“Well, here is one for Miss Barbara.”

“Hurray, it’s from Peyton!” that maiden squealed. Adding, “Betsy, that rhyme must have been magic, for, see, I got just what I wished for.”

But there was no letters at all for Margaret, but there was a very plump one from the West for Virginia. Too, there was a foreign looking envelope addressed to Eleanor Burgess, and Sally received a letter from her doting mother.

The empty pouch was hung in its customary place by the door of the principal’s office, for, into it, all outgoing letters were to be dropped. Then, on the day following, when Mr. Peters brought more mail, he would take that pouch from its hook and start the letters on their journeys to widely separated destinations.

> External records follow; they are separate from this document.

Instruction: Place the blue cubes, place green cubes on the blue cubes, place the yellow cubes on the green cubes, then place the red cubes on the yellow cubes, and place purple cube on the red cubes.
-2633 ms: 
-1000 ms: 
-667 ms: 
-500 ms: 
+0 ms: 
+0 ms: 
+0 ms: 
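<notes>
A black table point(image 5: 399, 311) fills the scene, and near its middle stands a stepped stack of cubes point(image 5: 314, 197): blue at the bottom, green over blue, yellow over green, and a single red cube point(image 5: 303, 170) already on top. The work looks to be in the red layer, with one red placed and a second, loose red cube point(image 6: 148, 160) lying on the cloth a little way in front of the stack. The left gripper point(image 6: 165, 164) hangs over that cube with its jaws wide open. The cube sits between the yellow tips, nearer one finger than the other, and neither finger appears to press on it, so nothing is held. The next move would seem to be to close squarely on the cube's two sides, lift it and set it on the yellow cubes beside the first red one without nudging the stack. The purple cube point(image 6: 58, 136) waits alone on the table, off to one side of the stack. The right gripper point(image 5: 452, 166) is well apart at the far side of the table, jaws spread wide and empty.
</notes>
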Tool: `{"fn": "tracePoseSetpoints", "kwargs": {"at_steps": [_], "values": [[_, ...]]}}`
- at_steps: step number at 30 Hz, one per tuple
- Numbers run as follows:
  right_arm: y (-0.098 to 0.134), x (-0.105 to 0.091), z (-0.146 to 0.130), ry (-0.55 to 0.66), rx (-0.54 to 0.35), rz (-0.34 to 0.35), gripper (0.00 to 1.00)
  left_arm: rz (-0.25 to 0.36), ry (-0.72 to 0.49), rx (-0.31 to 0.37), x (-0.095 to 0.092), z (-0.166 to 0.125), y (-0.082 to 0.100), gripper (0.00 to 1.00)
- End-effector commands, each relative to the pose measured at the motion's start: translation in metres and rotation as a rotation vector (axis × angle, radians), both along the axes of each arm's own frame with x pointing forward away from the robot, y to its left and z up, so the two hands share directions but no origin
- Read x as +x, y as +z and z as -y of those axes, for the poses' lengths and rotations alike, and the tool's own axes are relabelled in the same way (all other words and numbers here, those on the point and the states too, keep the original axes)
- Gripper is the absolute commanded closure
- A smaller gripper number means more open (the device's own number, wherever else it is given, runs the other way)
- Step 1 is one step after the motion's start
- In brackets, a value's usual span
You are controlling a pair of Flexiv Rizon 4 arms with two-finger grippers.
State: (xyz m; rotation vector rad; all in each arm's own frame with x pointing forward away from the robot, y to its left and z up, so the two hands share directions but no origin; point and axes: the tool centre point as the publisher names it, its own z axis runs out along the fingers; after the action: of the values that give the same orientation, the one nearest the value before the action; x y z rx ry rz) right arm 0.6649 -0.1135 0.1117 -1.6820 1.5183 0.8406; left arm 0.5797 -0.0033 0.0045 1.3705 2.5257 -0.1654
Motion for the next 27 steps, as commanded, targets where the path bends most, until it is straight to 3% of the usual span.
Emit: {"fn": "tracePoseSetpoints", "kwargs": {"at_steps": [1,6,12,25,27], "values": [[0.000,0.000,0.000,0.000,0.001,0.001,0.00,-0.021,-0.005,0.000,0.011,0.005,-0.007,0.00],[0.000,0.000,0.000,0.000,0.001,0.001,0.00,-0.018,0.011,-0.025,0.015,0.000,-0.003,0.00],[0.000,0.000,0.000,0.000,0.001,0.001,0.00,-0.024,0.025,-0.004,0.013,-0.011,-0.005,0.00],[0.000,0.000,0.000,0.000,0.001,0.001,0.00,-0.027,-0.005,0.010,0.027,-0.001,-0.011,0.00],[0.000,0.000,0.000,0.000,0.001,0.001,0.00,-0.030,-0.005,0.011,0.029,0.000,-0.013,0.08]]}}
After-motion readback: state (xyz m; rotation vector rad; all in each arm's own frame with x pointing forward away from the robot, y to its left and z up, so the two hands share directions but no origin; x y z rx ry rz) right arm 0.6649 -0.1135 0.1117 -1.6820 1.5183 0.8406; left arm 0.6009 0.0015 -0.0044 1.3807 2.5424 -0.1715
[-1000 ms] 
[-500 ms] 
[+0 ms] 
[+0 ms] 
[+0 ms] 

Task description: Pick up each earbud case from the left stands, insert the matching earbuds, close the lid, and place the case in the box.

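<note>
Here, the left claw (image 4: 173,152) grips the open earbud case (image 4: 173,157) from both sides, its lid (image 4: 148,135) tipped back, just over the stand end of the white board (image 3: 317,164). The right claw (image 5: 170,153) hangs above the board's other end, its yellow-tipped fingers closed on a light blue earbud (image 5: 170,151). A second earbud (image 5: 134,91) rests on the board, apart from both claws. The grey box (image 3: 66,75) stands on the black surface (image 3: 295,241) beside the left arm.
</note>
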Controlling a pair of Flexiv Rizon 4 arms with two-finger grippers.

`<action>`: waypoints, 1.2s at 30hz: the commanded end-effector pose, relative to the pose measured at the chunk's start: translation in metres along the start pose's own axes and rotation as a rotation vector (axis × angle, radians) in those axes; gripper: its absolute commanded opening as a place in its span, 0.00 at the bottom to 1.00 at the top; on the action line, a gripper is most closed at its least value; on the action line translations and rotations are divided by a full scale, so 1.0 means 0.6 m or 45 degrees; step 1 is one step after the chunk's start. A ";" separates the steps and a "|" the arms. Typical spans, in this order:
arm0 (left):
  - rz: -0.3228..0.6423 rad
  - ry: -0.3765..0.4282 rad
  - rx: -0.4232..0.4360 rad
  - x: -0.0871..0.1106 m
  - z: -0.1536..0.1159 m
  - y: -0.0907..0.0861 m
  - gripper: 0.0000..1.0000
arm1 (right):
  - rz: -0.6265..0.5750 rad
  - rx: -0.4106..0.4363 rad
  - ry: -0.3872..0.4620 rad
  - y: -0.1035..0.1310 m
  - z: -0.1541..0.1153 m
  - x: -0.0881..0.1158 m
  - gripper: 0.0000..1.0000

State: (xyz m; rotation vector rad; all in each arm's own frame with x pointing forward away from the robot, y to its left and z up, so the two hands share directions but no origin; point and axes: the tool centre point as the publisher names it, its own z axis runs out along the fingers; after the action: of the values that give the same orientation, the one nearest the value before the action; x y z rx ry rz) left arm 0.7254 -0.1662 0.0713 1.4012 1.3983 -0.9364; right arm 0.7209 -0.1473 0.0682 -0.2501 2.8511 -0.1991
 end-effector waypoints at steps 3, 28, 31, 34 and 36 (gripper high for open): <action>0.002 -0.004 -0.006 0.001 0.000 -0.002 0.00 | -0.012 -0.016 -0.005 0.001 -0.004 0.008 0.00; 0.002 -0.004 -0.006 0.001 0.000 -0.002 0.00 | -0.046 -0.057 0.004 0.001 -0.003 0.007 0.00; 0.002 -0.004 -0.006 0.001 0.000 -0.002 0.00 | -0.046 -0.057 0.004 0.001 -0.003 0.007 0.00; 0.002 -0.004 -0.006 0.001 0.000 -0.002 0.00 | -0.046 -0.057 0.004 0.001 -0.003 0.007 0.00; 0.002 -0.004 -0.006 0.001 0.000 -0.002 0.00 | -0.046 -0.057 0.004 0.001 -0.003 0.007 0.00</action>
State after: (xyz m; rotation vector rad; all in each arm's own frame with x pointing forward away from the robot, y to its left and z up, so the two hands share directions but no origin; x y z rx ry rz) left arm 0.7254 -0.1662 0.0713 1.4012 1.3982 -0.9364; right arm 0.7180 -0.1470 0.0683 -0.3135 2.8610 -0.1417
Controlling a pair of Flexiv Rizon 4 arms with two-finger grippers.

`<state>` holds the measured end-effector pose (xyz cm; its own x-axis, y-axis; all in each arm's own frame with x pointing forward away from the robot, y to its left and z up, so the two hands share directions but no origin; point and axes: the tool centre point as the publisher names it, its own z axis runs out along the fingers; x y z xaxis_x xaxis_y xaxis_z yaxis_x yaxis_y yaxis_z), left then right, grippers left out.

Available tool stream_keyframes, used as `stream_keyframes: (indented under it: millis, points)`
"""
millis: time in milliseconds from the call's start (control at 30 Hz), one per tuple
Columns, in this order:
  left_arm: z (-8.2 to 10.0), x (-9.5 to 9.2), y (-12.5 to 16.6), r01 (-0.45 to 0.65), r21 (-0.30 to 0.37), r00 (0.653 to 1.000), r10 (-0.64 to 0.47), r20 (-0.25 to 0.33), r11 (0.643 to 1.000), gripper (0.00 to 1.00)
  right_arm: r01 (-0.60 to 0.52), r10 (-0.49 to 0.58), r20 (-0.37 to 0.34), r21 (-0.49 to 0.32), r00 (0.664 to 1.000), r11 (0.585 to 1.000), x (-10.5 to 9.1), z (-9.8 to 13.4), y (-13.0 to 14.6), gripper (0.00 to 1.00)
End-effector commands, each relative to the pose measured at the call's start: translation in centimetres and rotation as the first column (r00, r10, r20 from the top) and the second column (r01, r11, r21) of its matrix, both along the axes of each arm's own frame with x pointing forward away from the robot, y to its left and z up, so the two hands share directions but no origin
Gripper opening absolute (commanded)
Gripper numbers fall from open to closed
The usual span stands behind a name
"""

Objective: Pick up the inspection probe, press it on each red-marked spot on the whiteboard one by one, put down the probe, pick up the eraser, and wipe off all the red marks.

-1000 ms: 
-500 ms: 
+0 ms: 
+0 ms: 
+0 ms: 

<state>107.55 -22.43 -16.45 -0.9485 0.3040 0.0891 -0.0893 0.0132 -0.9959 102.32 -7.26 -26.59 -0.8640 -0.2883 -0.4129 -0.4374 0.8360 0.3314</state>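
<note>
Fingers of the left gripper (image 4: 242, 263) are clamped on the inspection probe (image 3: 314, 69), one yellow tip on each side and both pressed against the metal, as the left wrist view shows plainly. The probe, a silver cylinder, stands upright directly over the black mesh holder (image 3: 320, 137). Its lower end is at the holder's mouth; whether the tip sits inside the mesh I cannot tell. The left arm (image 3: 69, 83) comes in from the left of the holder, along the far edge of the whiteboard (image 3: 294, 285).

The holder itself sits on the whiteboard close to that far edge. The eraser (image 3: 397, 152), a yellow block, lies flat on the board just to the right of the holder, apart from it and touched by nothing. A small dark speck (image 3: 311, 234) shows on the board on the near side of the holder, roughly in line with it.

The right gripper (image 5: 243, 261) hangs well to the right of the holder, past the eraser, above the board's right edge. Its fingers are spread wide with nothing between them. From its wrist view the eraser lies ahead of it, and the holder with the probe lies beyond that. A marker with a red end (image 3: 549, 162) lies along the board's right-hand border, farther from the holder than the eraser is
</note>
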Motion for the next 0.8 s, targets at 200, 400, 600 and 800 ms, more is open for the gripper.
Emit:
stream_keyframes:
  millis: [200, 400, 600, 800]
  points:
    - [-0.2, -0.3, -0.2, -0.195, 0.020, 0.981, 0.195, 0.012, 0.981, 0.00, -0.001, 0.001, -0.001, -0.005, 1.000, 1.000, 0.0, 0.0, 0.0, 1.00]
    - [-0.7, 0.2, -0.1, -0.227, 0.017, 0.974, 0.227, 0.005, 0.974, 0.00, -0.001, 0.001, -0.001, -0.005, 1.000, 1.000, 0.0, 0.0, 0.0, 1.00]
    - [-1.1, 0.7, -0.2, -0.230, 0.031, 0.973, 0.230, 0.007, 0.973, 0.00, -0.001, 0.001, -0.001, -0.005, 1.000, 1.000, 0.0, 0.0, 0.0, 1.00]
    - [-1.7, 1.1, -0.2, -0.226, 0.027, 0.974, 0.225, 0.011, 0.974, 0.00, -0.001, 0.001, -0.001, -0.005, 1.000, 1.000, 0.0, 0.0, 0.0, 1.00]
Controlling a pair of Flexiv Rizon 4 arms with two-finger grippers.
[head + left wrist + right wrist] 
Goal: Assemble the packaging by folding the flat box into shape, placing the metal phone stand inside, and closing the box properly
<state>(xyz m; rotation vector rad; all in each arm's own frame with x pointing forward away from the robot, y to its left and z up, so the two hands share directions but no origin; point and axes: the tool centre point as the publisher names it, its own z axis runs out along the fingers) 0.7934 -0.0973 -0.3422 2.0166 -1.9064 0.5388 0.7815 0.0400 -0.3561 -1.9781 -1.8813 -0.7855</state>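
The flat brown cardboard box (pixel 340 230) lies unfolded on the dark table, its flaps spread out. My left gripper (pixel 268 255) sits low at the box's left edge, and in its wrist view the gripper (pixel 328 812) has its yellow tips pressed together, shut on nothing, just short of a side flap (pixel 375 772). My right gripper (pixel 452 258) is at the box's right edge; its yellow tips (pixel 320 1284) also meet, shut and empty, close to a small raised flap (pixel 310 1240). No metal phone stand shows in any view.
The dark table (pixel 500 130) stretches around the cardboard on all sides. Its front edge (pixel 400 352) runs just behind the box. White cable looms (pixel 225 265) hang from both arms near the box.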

Eleanor, who was eager to be all alone when she read this pen-visit from her mother, excused herself and went down the steps and sat on a rustic bench in the blossoming orchard.

Sally and Betsy went to their own Sweet Pickle Alley, while the other three girls sauntered down toward the cliff to read the letter from the desert. Although there was no especially exciting news either from Peyton or Malcolm, it meant much to those three girls to be transported even in imagination to V. M. ranch.

When the letters had been read, they sat in a row on the top of the steep cliff gazing down at the even roll of the waves far beneath them, for, as the tide was low, the surf was not crashing against the rocks.

Suddenly there was a growling noise in the underbrush back of them.

They all looked around almost startled, but it was Betsy Clossen’s mischievous face that peered out at them.

The girls sprang up and surrounded the bushes. Sally was also there in hiding. “It’s nearly lunch time,” Betsy announced. “Come on, let’s get Eleanor and storm the kitchen. Mrs. Dorsey likes me, and I’m going to ask her to let me have two helpings of dessert.”